British Prime Minister David Cameron sought to push forward his campaign for changes to the European Union during a visit to Germany Thursday, arguing that his proposals would benefit the EU as well as Britain.
Cameron was in the Alps for a meeting of the Bavaria-only sister party to Chancellor Angela Merkel’s Conservatives. He arrived Wednesday evening, when Merkel also was there.
Cameron has committed to holding a referendum on Britain’s EU membership by the end of 2017. Before that, he is seeking a new deal for Britain, most controversially including welfare limits for other EU nationals intended to control migration. He hopes to seal a deal at an EU summit next month and to hold the referendum later this year.
“The problems in the EU that we are trying to fix are problems for Germany and other European partners too,” Cameron wrote in an op-ed for the German daily Bild. The changes he wants “will benefit the EU too, and Germany can help deliver them,” he said.

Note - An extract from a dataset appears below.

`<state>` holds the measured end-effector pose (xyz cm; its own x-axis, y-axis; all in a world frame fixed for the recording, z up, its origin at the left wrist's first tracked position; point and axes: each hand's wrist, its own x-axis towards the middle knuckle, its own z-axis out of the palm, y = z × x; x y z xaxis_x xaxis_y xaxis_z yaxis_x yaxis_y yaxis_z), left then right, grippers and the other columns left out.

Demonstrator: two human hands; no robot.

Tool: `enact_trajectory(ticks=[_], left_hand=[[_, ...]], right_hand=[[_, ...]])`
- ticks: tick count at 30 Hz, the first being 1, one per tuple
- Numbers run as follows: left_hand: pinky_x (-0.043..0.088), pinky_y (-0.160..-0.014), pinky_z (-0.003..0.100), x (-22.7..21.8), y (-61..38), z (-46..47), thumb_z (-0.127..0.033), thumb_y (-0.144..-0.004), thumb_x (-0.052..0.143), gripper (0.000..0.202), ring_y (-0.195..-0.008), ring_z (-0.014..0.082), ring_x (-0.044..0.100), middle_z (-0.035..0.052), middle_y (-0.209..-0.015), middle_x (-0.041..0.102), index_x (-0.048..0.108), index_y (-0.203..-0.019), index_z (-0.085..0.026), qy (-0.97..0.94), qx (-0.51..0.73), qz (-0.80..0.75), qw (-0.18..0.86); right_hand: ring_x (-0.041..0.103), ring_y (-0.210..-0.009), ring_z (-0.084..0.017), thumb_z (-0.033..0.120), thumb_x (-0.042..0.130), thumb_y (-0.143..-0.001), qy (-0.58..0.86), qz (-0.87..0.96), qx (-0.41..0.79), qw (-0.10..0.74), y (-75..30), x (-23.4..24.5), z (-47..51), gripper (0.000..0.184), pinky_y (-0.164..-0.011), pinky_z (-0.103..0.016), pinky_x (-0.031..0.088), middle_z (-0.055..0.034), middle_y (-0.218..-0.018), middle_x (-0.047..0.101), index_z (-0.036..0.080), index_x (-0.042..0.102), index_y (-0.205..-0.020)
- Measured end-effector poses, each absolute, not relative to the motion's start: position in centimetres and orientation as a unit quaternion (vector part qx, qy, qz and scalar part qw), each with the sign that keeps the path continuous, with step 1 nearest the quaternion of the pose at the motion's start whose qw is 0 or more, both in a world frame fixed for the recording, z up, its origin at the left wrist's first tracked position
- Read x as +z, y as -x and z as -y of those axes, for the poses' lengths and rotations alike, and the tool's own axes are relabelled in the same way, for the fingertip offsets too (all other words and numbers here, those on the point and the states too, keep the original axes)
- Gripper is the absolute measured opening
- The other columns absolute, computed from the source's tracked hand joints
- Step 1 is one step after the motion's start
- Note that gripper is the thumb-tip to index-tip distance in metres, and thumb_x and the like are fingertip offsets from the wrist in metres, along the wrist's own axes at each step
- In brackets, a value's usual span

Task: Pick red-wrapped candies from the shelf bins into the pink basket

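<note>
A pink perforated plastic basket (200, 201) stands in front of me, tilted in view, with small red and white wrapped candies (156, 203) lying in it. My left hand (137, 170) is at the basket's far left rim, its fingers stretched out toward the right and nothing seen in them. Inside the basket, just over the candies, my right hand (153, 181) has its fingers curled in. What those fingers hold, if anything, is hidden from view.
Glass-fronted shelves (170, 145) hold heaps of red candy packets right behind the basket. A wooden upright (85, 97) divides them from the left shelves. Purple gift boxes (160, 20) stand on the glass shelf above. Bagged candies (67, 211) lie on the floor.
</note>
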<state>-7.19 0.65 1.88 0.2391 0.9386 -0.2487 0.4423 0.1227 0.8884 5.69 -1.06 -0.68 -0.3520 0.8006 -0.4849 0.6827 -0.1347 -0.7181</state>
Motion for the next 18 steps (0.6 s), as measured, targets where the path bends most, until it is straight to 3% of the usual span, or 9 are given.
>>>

Cameron added that Britain, like Germany, believes in the principle of free movement of workers — “but that should not mean the current freedom to claim all benefits from day one, and that’s why I’ve proposed restricting this for the first four years.”
Merkel called Wednesday for work toward “decisions that could lead, out of our own interest, to getting a sensible package so that Great Britain can remain part of the EU.”